After recovering in hospital, where it is disclosed that he
has 2 hearts, a pulse of only 10 beats a minute and non-human
blood, the Doctor finds himself in an uneasy alliance with the
British branch of the United Nations Intelligence Taskforce
(UNIT) which is led by Brigadier
Alistair Gordon Lethbridge-Stewart who he met during the
story "The Invasion".
Cross
with his own people the Doctor's main priority is to get his TARDIS working again and UNIT is the ideal place to obtain the equipment
for him to do so. However, due to the many alien threats and invasions
that UNIT became involved in the Doctor always ended up speeding
to the Brigadier's side. During this period of the shows history
the viewer was presented with many fast vehicles, thrilling high
speed chases, lots of interesting gadgets, Jon's passion for flamboyant
clothes and his piercing face of tremendous mobility. (After his
regeneration the Third Doctor commented that his new face would be
useful on Delphon where the inhabitants communicated with their eyebrows).
He dressed very gaudily in a frilled shirt and a velvet jacket and
was described as 'A Dandy,' by his first incarnation and 'Fancy-Pants,'
by his second. He enjoyed the finer things of life, including good
food and fine wine and he relished in the task as an 'Inter-planetary
Crusader'.
The
Doctor's various vehicles included speed boats, hovercrafts, a gyrocopter,
and the Whomobile, a strange saucer-like vehicle with the ability,
thanks to seventies television, to fly. However, the Doctor's most
famous vehicle was a souped-up bright yellow Edwardian roadster,
which he nicknamed Bessie and was later used by the Fourth and Seventh
Doctors during later reunions with UNIT. His brilliance and love
of gadgets meant that he was always tinkering together numerous items
to create an outlandish device to deal with whatever menace he was
currently facing. He was also rarely without his trusty sonic screwdriver,
which he could always depended upon to get him out of trouble, and
is well-remembered for his catch phrase of “Reverse the polarity
of the neutron flow” (Although he is only recorded as having
said this once).
Whereas
William Hartnell and Patrick Troughton played the part of the Doctor more as a thinker, and so leaving the rough stuff to the younger male companions, The Third Doctor was much stronger, more athletic and more of a man of action, always ready to tackle the villains in person especially with his flair for Venusian Aikido (Allowing him to disarm and disable his foes with just a touch). However, he had a strong streak of compassion and he always tried to see the viewpoint of others. He was always concerned for the well being of those around him especially his female companions. Like his predecessors all life was important but now he was more willing to put his own life on the line when things got dangerous. The Doctor loved being the centre of attention and he needed constant reminders of his brilliance and lots of admiration, which were generally supplied by his assistants.
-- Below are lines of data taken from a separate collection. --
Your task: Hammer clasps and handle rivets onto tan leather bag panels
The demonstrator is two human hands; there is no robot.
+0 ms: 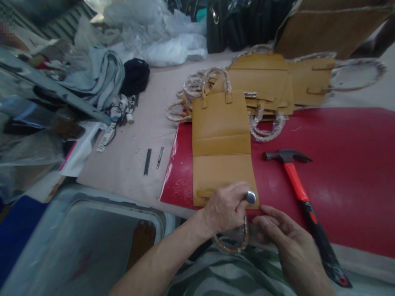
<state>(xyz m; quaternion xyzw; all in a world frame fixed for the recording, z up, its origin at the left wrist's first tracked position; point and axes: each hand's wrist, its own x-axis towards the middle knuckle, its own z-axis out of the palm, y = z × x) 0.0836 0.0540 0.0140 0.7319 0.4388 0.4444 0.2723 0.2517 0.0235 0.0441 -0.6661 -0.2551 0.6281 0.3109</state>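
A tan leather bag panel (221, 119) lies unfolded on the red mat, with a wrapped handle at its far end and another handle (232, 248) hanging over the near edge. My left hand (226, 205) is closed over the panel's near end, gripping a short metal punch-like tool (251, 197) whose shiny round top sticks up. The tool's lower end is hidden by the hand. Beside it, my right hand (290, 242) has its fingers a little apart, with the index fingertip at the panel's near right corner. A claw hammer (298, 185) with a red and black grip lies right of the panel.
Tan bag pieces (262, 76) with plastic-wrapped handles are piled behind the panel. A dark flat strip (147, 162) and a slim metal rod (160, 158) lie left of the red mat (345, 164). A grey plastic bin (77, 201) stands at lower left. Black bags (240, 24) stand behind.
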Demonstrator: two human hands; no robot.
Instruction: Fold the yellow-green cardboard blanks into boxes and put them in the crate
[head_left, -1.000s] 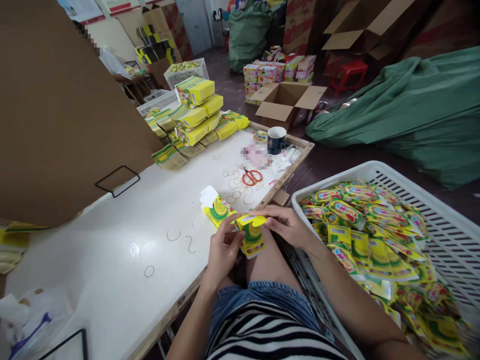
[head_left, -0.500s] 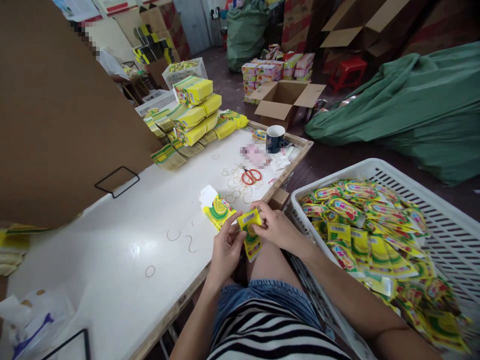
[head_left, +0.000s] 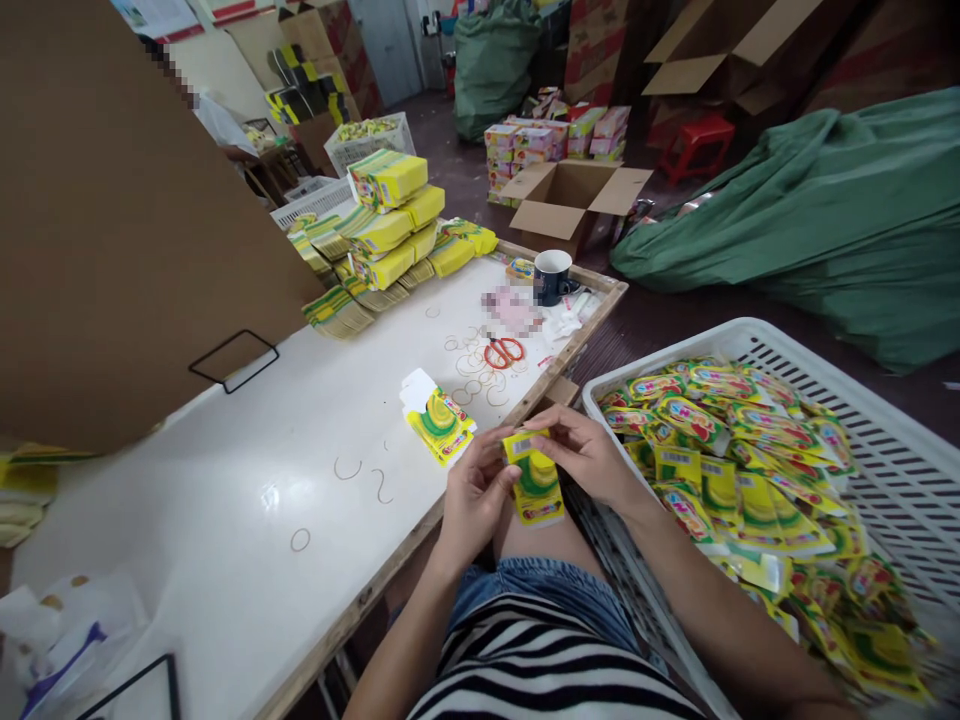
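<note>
Only one camera here, strapped to the person's head, looking forward and down over the striped shirt [head_left: 540, 670] and lap. It sits close to both hands, left hand [head_left: 480, 495] and right hand [head_left: 589, 455], which land about mid-frame. The white table [head_left: 262, 480] runs off to the left, the white basket [head_left: 885, 440] fills the right, and the cluttered floor stretches away up top. Edges look bent and smeared, probably a wide lens, so the corners aren't much use.

White table [head_left: 247, 440] w/ open yellow box [head_left: 439, 420], red scissors [head_left: 503, 352], mug [head_left: 552, 276], box stacks [head_left: 390, 225], prob. rubber bands [head_left: 469, 365].
</note>
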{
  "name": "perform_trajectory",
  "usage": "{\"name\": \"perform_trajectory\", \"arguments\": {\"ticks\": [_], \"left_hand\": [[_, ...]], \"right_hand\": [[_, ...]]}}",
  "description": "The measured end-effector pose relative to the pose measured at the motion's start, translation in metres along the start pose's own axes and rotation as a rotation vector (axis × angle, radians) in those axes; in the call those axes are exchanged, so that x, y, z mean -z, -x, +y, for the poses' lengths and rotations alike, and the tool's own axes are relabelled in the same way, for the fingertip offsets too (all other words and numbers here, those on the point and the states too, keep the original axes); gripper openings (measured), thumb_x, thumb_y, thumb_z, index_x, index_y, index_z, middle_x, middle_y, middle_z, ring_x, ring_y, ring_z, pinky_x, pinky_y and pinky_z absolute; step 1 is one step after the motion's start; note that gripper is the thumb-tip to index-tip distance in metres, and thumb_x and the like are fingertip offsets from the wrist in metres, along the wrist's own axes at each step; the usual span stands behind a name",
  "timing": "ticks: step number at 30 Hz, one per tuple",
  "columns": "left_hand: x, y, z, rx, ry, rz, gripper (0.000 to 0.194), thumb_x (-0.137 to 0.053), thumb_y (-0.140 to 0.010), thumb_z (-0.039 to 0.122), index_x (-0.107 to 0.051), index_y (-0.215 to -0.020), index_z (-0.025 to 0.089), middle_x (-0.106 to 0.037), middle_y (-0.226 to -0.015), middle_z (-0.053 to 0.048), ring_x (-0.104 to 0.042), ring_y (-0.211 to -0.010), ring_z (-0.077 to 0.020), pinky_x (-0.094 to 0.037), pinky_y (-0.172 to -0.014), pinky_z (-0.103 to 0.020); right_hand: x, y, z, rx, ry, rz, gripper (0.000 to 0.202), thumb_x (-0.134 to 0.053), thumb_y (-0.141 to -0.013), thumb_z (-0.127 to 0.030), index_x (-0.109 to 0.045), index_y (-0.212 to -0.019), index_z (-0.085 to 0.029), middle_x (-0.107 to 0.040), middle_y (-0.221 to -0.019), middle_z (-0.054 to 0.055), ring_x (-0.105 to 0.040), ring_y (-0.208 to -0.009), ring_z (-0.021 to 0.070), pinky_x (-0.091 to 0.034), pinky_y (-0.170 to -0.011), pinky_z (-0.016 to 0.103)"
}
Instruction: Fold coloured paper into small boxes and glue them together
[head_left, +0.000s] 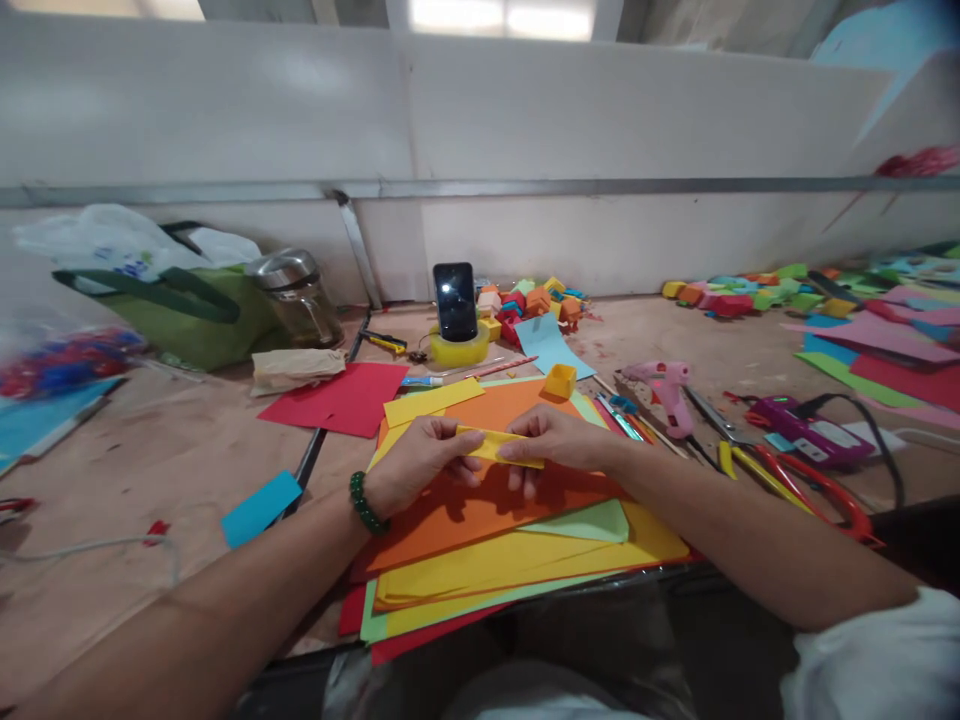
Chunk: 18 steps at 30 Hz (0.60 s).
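Between my two hands a narrow folded strip of yellow paper (491, 446) is stretched out sideways. My left hand (431, 455) pinches its left end between thumb and fingers, a green bead bracelet (367, 503) on that wrist. At the other end my right hand (551, 445) grips the strip with thumb and forefinger. Both hands are just above an orange sheet (480, 515), which tops a stack of coloured paper (517, 565). Just behind my right hand sits a small yellow paper box (560, 381). Another yellow strip (433, 402) lies behind my left hand.
To the right lie a pink glue gun (664, 385), large scissors (780, 480) and a purple power box (814, 430). A phone (455, 303) leans on a tape roll (457, 347), beside piled paper cubes (536, 303). At left stand a glass jar (296, 295) and a green bag (195, 315).
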<state>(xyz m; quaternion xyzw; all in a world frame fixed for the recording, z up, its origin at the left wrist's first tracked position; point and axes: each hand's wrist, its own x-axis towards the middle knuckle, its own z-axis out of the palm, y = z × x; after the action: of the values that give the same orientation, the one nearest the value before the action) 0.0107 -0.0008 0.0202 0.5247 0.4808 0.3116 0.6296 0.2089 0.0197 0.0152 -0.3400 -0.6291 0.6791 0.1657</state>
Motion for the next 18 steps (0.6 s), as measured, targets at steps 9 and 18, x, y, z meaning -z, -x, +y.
{"name": "perform_trajectory", "arguments": {"ticks": [9,18], "left_hand": [[0.0003,-0.0025,-0.0041,0.075,0.011,-0.093,0.042,-0.085,-0.050,0.047,-0.070,-0.066,0.010,-0.070,-0.060,-0.005,-0.062,-0.047,-0.0111,-0.049,-0.047,-0.019],[0.0048,-0.0089,-0.0063,-0.003,0.118,0.030,0.040,-0.087,-0.051,0.040,-0.064,-0.069,0.012,-0.068,-0.056,-0.002,-0.063,-0.048,-0.0120,-0.049,-0.050,-0.020]], "right_hand": [[-0.0035,0.0009,-0.0018,-0.033,-0.018,0.018,0.049,-0.077,-0.059,-0.057,-0.065,-0.071,-0.011,-0.069,-0.059,0.003,-0.062,-0.046,0.0106,-0.049,-0.047,0.020],[0.0028,0.0026,-0.0012,0.099,0.014,0.203,0.045,-0.081,-0.058,-0.047,-0.058,-0.077,-0.014,-0.068,-0.061,0.001,-0.063,-0.048,0.0117,-0.052,-0.051,0.023]]}}
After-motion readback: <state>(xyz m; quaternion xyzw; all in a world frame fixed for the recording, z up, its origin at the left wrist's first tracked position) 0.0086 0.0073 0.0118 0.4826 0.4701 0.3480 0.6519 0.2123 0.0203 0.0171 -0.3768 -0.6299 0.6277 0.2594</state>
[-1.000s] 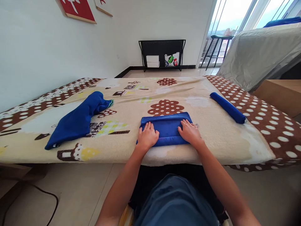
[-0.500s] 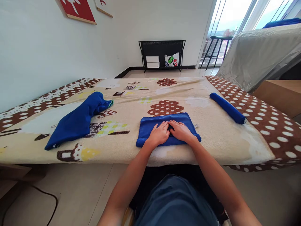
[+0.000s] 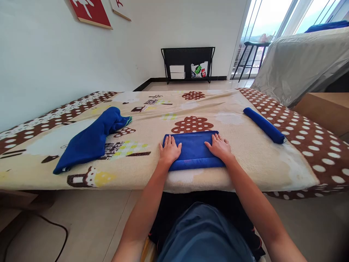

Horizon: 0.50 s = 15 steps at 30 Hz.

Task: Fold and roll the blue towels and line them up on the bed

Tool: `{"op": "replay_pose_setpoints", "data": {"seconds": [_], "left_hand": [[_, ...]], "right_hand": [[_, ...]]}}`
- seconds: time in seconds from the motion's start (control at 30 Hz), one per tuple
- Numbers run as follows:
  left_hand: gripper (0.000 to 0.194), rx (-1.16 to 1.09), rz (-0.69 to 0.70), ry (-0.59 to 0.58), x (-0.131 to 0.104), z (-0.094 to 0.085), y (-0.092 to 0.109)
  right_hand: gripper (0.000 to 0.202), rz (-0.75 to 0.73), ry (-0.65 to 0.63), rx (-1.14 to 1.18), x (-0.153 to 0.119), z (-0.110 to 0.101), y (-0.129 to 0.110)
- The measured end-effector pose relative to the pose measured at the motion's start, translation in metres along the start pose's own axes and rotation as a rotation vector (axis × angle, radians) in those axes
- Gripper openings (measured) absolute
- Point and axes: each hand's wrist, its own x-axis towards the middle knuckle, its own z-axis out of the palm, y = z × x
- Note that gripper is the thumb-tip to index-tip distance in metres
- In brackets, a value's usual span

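Note:
A blue towel (image 3: 193, 147) lies flat in front of me, its near edge rolled into a thick band. My left hand (image 3: 169, 150) rests on the towel's left end with fingers stretched out. On its right end lies my right hand (image 3: 219, 146), also flat, with the thumb apart. To the left sits a loosely crumpled blue cloth (image 3: 87, 142) with a green edge. At the right there is a tightly rolled blue towel (image 3: 264, 125).
A cream patterned blanket (image 3: 152, 131) with brown dotted borders covers the bed. Beyond it stand a black rack (image 3: 188, 56) and a stool (image 3: 252, 54). A plastic-covered piece (image 3: 297, 62) and a cardboard box (image 3: 321, 112) are at the right.
My hands have moved apart from the middle of the blue towel to its two ends. The towel's surface looks smoother. The other blue cloths have stayed in place.

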Motion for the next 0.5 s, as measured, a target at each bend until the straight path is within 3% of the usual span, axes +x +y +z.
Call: {"op": "replay_pose_setpoints", "data": {"seconds": [0.5], "left_hand": [[0.066, -0.041, -0.023, 0.038, 0.008, 0.003, -0.006]], "right_hand": [[0.069, -0.055, -0.037, 0.06, 0.015, 0.0, 0.021]]}}
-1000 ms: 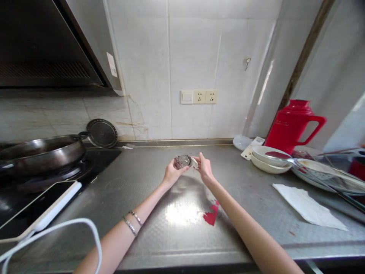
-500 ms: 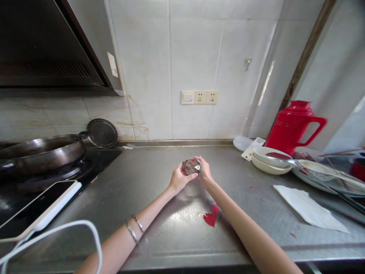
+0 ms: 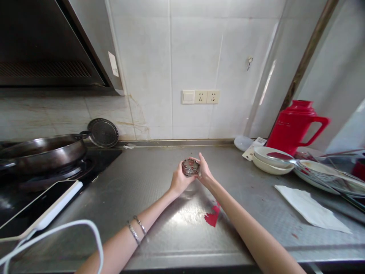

Jo Grant filled this role perfectly, becoming almost like a daughter to him as they faced such threats as the Master, the Daleks, and the Chronovores, and he was truly sorry when she left him to get married.
His
sense of humour and comic timing could ridicule the many pompous
bureaucrats he came across. However, his intolerance of fools, especially
those who did not heed his warnings and his greater dislike of authority
often got the better of him. 'I sometimes think that the term "military
intelligence" is a contradiction,' he once commented. Frequently
the Brigadier would have to intervene to smooth things over. Even
though the Doctor and the Brigadier had their share of disagreements
and the Doctor would be quick to criticises or take advantage of
the Brigadier they soon became the best of friends. In many ways,
in a somewhat ironic touch, his affiliation with UNIT, although initially
a reluctant one, made him an ever more authoritative figure than
ever before, as he could now actually demonstrate that he had official
authority to get involved in the crisis that he now had to deal with
(Although the Ninth and Tenth Doctors have since used psychic paper
to get around that problem).
The
Doctor did mellow over the course of time, and, when his own race
were threatened and he managed, with the help of his former incarnations,
to defeat the mad Time Lord Omega, his own people admitted that he
had been right to interfere, subsequently releasing him from his
exile and allowing him to wander of his own accord through time and
space once again. (The Three Doctors). Even so, the TARDIS still
seemed to end up back on Earth, and the Doctor seemed happy that
this was so, actually boasting about his status in UNIT when investigating
missing scientists at a conference. Despite his unorthodox attitude,
the Doctor also won a great deal of respect from his colleagues in
UNIT; when he was framed for bringing dinosaurs into the present
by a group whose members included a general and the traitorous Captain
Mike Yates, despite all the evidence against the Doctor, Sergeant
Benton not only believed he was innocent but actually offered to
be knocked out so that the Doctor could escape. At the same time,
the Doctor was clearly shocked at Yates’s betrayal, demonstrating
how highly he had valued the captain’s friendship.
In
the end however, the Doctor is finally forced into a confrontation
with the giant spiders of Metabelis 3 and the only way he could defeat
them was through self-sacrifice. Though scared, he knew that he had
no option and as he suffers an overdose of lethal radiation he is
forced to regenerate again. The Doctor manages to return to his TARDIS
which returns him to Earth and the UNIT lab. As his body began to
change the Brigadier muttered 'Here we go again!' (Planet of the
Spiders).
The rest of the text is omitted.